A look back at the development of Water Leak detection in Computer & Server Rooms
Water leak detection came about in the late 70’s when computer rooms were in there infancy. Computer rooms as today, contain air conditioning which contains water for humidifiers and sometimes chilled water for cooling. Because of the large amount of power cables, data cables and water pipes needed in the room, a raised floor was and is still used to hide all services. Unfortunately, any water leaking under this raised floor would not be discovered until power/data connections were immersed in water and the computer stopped working.
Up to the mid 80’s water was detected using spot probe sensors. These units would consist of either an etched PCB or two metal electrodes. Sensing for water was done using a DC voltage in one sensor whilst looking for a return signal in the other. Providing no return signal was seen in the return sensor, no water was present. The problem using this type of system was erosion of the sensors due to electrolyses and the limited area of water detection, water could flow away from the sensors and not be detected until too late.
During the mid 80’s water detection cable was developed. The advantage of this type of sensing being that water is detected along the entire length of cable. This allowed areas or equipment containing water to be surrounded insuring that leaks were found no mater what direction the water flowed.
From the mid 80’s through to today advances have mainly been with the alarm panels and the reporting of water leaks. Today you can be Texted, Emailed, receive a phone call, record it on a building management system or just have the simple buzzer and lamp.
My involvement in water detection by Richard Benford
I was first asked to design a water detection system in the late 70’s whilst working as for Vikingshaw Products Ltd. Our Mother company Vikingshaw Ltd at that time built computer rooms around the country and Vinkshaw Products supplied them with Power Distribution Units etc. The first systems were simple in there design being DC based with PCBS for sensors and control units with a simple buzzer and lamp. Unfortunately it wasn’t long before I discovered that DC was not the correct way to detect water as our sensor copper tracks would disappear if left in water for a few hours. It was from this point that I used an AC signal in the sensors to stop them eroding away. In the Early 80’s I went into partnership and started a company called Wayscale Ltd. During the 80’s, 90’s I developed a process to manufacture water detection cable and alarm systems to display water leaks from one to 128 different areas or zones. The top of the range multi zone control unit used addressable outstations with four independent water detection zones and a 24 alpha numeric display to advise of the water leak location in words and numbers. In 2003 and by mutual consent both my partner and myself decided to stop trading and closed down the factory. As part of the breakup of Wayscale, I took with me the product design rights including the manufacture of the water detection cable and started CMR electrical Ltd with two of my sons. From 2003 to the present, developments have mainly been with the alarm controller due to the improvements in electronics. During the past three decades I have been responsible for the design of thousands of water detection systems which have been installed in every application imaginable from large government security buildings through to small server rooms in the UK and abroad.

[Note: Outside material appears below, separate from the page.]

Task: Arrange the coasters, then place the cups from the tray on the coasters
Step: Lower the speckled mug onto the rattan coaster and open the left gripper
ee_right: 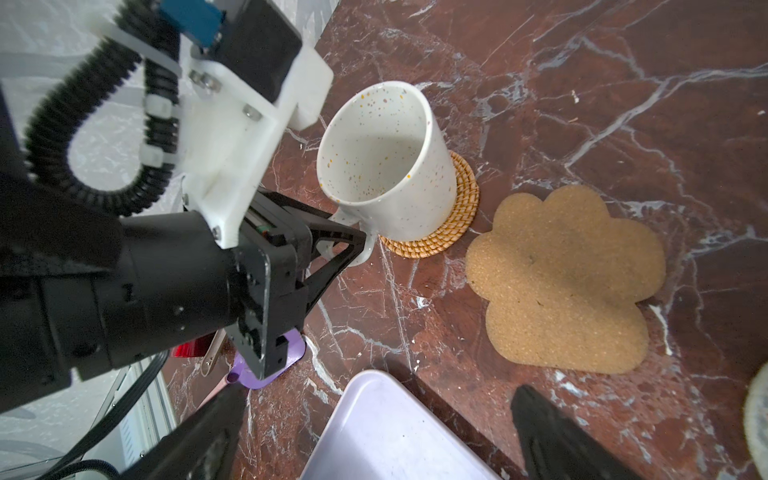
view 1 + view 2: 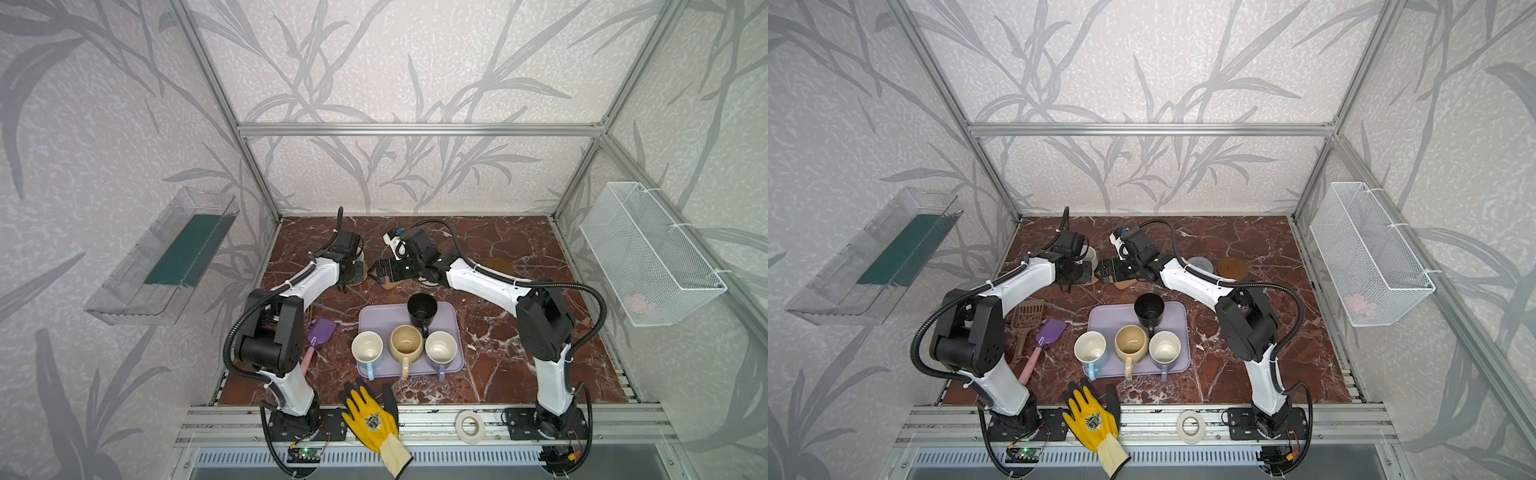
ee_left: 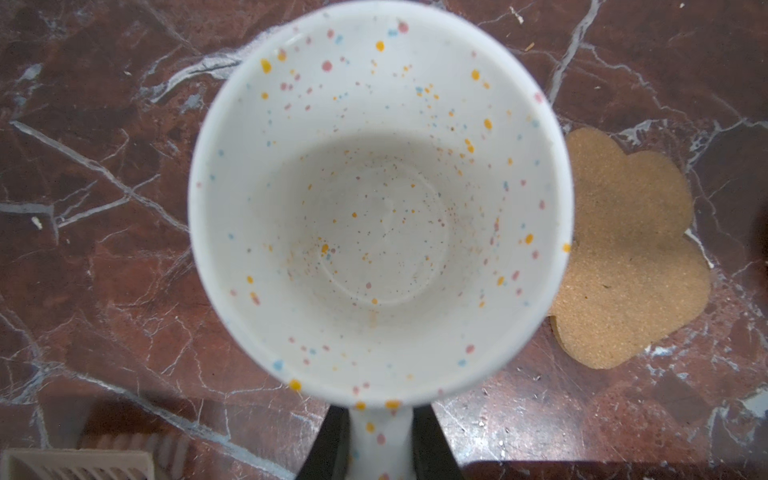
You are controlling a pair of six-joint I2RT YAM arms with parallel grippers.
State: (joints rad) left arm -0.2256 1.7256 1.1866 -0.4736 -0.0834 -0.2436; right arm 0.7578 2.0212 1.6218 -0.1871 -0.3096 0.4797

Considerations when designing a water detection system
A number of factors need to be taken into account when designing a water diction system. Failure to do so could lead to systems not detecting water when required to do so.
1) The uses of an alternating current (AC) not direct current (DC) in the sensors. Direct Current will erode the sensors if left in water for long periods leaving the system unusable for any subsequent alarms.
2) Sensitivity adjustment to allow damp areas or condensed water from AC units to be ignored, but still allow large leaks to be detected.
3) Zone cross talk leading to false alarms or wrong location caused by one signal from one zone using Earth (floor jacks, conduit etc.) to interfere with other zone causing one or both zones to go into alarm without the presents of any water.
4) Quick sensor recovery after a water leak. Detection cables and spot probes should be capable of being removed and wiped with a cloth or tissue paper to remove water allowing the zone to quickly reset.
5) Sensitivity of the sensors, electrodes too close to each other in both water detection cable and spot probes will cause false alarms due to condensation or water droplets.
Using an alternating current stops electrolyses which causes the sensors to disintegrate and the system unable to detect water. The use of alternating current also allows the sensors to continually monitor for water even when submersed in water. This allows the system to quickly automatically self reset once water has been removed for the sensor with no further action by an operator to reinstate the system back to normal operation.
Where do our systems go
We have supplied systems to look for water leaks in computer rooms, server rooms, plant rooms, UPS rooms, office shower rooms, office tea areas, vending machines, high level metal beams in ice rinks, high level water pipes, under floor office heating pipes, cesspit overflow, under water tanks, Living walls, drip trays in and under air conditioning units and bunded areas for tanks. Our customers range from one of the largest online betting company’s, one of the largest and well known server room hoisting centre in London, Jersey Telecom, numerous large office blocks in London and numerous small server rooms around the UK and Ireland.